The Management of Health and Safety at Work Regulations 1999 The Control of Substance Hazardous to Health Regulations 2002 (COSHH)

5.5 Describe employees’ responsibilities regarding the use of PPE

Employees are to take reasonable care for their own health and safety and of others who may be affected by their acts or omissions at work. This responsibility extends to PPE, which employees must wear to protect themselves and others including patients. Employees’ specific responsibilities include:

Attend training provided by the employer relating to how to use PPE
Using PPE in accordance with the training
Taking reasonable care of all PPE provided by the employer
Returning PPE to the correct storage accommodation provided for it after use
Reporting to the employer any loss or obvious defect as soon as possible

5.6 Describe employers’ responsibilities regarding the use of PPE

Employers have a general duty to ensure, as far as reasonably possible, the health, safety and welfare at work of all employees. Employers also have a duty of care under the Personal Protective Equipment at Work Regulations 2002. These include the following requirements: Properly assessing the need for PPE and assessing PPE before it is used to ensure it is suitable.
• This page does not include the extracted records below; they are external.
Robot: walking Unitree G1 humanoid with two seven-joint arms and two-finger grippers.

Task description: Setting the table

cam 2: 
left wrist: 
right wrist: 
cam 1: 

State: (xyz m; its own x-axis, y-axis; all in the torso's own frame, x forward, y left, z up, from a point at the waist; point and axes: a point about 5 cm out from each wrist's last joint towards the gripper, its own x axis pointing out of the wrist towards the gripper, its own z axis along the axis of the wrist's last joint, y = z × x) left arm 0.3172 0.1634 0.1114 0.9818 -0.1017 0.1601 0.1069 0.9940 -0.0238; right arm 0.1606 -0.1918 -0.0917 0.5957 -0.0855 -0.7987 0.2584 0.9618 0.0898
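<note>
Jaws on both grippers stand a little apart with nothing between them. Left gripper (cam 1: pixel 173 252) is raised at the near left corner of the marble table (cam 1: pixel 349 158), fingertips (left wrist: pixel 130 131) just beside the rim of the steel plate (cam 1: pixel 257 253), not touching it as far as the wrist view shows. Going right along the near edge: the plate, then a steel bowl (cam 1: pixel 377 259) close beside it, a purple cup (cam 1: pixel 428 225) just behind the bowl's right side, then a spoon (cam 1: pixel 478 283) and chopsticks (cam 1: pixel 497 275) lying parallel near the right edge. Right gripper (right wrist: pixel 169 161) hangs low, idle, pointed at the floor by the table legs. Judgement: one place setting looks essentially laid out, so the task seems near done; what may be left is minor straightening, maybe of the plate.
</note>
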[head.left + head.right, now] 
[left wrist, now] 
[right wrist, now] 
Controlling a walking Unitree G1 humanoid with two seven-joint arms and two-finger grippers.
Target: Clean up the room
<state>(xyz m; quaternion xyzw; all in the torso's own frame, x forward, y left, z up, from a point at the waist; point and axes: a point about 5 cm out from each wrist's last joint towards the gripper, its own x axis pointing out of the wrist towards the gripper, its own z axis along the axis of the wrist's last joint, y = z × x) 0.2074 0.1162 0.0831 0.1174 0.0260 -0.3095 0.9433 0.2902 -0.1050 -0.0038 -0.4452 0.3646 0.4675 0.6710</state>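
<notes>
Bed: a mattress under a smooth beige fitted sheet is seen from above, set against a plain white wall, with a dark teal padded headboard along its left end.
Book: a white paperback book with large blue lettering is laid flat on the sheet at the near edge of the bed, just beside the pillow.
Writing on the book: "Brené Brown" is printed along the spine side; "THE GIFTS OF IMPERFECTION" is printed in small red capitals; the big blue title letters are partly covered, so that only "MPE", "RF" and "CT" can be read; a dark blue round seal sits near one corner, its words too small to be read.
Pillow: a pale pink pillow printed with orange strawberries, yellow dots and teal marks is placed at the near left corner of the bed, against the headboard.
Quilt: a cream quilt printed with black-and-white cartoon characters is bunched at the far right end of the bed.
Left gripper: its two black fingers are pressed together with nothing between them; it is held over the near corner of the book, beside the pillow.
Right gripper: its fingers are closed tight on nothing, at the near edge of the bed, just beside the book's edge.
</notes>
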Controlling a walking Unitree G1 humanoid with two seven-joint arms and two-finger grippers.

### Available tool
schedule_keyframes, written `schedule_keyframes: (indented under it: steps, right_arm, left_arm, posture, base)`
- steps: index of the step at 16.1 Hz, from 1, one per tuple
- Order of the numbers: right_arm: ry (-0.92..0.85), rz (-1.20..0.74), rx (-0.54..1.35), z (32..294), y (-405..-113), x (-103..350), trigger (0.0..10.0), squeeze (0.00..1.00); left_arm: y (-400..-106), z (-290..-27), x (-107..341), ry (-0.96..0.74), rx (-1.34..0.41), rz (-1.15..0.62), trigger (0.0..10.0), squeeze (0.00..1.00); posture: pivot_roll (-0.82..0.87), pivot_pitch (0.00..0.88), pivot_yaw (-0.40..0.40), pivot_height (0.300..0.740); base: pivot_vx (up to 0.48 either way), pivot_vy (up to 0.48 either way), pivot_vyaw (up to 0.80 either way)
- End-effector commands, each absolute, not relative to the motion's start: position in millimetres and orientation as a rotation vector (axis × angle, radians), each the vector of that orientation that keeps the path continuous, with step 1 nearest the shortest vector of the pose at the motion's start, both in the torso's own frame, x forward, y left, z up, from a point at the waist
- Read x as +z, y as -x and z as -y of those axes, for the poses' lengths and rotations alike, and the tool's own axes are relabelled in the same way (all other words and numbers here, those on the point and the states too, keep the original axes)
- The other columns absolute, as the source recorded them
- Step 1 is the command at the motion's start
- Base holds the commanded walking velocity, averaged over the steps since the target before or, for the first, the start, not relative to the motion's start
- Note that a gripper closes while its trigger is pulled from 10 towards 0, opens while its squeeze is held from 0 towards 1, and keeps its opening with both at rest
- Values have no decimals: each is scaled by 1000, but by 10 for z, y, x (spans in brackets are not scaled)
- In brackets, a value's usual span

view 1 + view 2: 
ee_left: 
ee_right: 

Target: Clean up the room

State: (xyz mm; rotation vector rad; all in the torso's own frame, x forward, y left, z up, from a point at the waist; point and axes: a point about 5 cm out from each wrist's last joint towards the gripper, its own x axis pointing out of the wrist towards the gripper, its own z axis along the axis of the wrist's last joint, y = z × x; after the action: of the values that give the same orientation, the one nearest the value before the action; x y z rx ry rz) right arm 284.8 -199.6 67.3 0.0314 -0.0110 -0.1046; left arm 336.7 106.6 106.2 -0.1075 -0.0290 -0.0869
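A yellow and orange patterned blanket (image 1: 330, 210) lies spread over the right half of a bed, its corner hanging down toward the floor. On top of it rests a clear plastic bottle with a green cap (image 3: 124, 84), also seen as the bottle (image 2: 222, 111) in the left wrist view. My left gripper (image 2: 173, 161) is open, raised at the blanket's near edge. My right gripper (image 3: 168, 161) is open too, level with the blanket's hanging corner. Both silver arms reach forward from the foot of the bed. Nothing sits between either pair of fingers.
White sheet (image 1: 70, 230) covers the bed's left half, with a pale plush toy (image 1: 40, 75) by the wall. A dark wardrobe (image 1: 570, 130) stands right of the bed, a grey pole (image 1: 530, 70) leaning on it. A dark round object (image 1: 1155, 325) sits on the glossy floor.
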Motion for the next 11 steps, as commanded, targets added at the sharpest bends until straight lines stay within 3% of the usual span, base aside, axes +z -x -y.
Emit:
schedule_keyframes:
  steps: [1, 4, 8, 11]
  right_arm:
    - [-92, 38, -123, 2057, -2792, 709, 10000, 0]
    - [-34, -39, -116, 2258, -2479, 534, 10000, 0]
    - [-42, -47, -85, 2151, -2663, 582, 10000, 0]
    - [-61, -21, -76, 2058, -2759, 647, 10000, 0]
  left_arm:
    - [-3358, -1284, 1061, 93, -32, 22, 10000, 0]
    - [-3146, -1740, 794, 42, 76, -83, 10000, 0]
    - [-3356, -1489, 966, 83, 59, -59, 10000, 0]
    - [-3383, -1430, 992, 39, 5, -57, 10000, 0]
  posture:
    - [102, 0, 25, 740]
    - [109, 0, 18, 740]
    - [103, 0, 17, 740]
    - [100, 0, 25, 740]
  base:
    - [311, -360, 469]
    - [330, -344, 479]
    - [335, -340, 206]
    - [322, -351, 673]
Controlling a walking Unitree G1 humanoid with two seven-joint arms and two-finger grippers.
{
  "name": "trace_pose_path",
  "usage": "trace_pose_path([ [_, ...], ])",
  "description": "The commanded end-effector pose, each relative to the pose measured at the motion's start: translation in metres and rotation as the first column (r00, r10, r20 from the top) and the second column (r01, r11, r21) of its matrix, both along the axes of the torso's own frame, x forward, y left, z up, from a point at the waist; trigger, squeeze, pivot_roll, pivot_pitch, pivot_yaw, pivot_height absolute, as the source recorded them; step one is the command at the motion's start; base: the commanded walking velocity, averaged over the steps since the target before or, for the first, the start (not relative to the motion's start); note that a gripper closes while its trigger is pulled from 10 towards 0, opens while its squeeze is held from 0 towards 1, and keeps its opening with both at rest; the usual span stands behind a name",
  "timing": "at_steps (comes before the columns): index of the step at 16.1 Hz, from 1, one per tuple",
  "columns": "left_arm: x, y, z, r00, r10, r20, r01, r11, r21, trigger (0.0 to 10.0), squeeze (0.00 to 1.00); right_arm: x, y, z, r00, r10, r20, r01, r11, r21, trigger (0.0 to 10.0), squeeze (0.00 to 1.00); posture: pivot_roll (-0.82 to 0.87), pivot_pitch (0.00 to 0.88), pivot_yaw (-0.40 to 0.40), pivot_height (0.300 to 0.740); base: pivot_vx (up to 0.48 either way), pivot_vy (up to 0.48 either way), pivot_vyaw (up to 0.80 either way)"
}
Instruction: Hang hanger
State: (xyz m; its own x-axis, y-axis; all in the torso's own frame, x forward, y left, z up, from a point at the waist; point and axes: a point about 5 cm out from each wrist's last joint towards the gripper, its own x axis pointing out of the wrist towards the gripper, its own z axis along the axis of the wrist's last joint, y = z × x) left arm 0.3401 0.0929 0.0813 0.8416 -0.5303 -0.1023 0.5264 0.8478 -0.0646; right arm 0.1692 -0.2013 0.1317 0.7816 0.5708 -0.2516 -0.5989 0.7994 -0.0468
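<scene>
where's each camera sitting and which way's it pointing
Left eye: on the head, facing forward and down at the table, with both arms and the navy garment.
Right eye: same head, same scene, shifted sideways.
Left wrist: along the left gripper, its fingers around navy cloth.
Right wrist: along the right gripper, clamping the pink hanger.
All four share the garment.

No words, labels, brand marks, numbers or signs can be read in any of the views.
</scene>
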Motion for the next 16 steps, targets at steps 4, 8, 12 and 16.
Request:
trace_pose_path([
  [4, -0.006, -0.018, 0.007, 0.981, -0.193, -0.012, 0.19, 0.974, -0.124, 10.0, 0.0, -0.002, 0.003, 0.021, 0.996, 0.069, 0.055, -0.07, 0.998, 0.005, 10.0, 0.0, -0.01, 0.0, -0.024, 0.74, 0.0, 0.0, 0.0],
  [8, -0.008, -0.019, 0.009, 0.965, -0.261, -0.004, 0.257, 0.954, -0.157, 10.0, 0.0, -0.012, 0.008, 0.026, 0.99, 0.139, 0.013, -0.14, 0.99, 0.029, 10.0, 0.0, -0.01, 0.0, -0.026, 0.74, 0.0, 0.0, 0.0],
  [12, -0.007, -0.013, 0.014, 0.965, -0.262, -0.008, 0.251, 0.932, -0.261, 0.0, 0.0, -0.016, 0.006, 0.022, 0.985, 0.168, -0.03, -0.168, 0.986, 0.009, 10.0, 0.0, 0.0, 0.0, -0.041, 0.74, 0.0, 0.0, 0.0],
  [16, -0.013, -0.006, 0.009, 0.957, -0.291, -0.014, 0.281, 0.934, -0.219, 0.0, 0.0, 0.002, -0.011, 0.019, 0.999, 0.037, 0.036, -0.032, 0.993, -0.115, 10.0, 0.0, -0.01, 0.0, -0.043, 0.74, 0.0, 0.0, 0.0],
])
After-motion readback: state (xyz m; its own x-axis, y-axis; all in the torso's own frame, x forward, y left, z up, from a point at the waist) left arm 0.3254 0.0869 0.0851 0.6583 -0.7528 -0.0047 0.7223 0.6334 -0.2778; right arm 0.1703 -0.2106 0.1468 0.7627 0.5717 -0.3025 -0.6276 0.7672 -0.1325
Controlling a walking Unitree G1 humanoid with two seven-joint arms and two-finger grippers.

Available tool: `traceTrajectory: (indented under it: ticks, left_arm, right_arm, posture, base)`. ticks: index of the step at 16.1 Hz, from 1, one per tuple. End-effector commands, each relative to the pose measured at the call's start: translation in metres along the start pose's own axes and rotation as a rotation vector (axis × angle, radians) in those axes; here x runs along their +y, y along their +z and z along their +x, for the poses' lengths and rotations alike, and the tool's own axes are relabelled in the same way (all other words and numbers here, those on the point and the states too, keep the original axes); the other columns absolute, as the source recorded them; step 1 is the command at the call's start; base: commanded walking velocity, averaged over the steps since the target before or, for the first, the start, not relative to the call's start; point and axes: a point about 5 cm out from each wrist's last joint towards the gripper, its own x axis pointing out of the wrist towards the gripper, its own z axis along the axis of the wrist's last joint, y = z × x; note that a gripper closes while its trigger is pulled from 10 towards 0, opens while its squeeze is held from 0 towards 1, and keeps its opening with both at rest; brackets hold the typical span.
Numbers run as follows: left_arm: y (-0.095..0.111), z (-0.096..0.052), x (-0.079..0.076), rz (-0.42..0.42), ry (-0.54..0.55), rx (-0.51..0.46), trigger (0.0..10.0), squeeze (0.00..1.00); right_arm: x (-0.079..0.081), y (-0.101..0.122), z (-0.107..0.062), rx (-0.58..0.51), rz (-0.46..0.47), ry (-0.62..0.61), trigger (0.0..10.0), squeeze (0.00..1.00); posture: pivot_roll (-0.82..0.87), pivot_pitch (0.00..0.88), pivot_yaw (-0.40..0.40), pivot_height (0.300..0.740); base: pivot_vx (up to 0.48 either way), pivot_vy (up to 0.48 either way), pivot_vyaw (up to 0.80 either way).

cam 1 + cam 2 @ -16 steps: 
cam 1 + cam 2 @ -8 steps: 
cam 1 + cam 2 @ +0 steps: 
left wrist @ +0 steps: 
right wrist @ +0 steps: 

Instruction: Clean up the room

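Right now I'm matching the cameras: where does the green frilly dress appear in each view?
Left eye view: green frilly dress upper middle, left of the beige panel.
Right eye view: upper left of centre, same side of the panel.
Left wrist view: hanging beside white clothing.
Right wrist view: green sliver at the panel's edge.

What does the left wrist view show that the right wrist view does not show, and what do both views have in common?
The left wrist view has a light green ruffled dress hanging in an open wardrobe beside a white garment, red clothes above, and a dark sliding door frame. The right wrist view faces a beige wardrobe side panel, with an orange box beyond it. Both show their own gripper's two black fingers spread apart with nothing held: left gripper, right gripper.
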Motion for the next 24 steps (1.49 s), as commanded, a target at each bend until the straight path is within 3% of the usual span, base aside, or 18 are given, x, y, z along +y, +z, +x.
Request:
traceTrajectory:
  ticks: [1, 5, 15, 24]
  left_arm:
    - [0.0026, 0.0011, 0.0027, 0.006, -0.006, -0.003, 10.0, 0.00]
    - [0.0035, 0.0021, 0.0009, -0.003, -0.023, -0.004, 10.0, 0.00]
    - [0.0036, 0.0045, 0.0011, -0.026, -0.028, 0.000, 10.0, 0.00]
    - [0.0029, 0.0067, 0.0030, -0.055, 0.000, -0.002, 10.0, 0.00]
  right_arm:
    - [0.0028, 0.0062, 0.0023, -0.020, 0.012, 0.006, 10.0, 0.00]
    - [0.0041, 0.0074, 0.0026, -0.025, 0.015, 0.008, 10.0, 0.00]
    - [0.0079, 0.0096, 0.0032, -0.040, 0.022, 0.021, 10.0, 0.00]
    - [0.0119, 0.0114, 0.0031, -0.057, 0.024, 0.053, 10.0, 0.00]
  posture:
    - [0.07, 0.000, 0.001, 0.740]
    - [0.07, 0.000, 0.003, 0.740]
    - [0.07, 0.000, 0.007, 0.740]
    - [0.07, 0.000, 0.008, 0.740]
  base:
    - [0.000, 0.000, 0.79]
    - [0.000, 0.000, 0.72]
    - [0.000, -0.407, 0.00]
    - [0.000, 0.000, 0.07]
This involves identifying the hazard and the type of PPE what could be used. Providing free PPE to employees. Employers cannot ask employees to pay for PPE, however if an employee leaves and does not return an item of PPE to the employer, the employer can deduct the cost of replacing the equipment from any wages owed, providing this information has been made clear in the contract of employment.

Ensuring PPE is maintained and stored properly make sure equipment is well looked after and stored correctly. Maintence may include cleaning, examination, replacement, repair and testing. The wearer may be able to carry out simple maintenance (for example cleaning) but more detailed repairs must be carried out by a competent person. All maintenance, repairs and replacement cost are responsibility of the employer. Providing employers with adequate information, instruction and/or training on its uses. Training will include making sure that anyone using PPE is aware of why it is required, when it is to be used, repaired or replaced and its limitations. Employees must be trained to use PPE properly and understand how to perform basic checks. Ensuring employee’s follows the training provides and that they use the PPE provided and fully investigate non-compliance.

5.7 Describe the correct practice in the application and removal of PPE

It is important that PPE is put on and removed correctly. Failing to remove contaminated PPE can result in infections, spreading and defeats that purpose of using the equipment in the first place.

Uniforms should be fresh every day and should be applied just before starting a shift as this will help reduce the risk of pathogenic organisms from the outside environment being taken into the care setting. Before putting on the uniform you should ensure that you wash your hands and dry them thoroughly. Uniforms should be removed at the end of the shift or after contaminated with blood or body fluids. When removing a uniform you should try to avoid touching the front of the uniform as much as possible, as this will reduce the risk of transferring pathogenic organisms from the uniform to skin. Once removed, the uniform should be place in appropriate place such as a laundry sack. Always wash your hands after removing your uniform.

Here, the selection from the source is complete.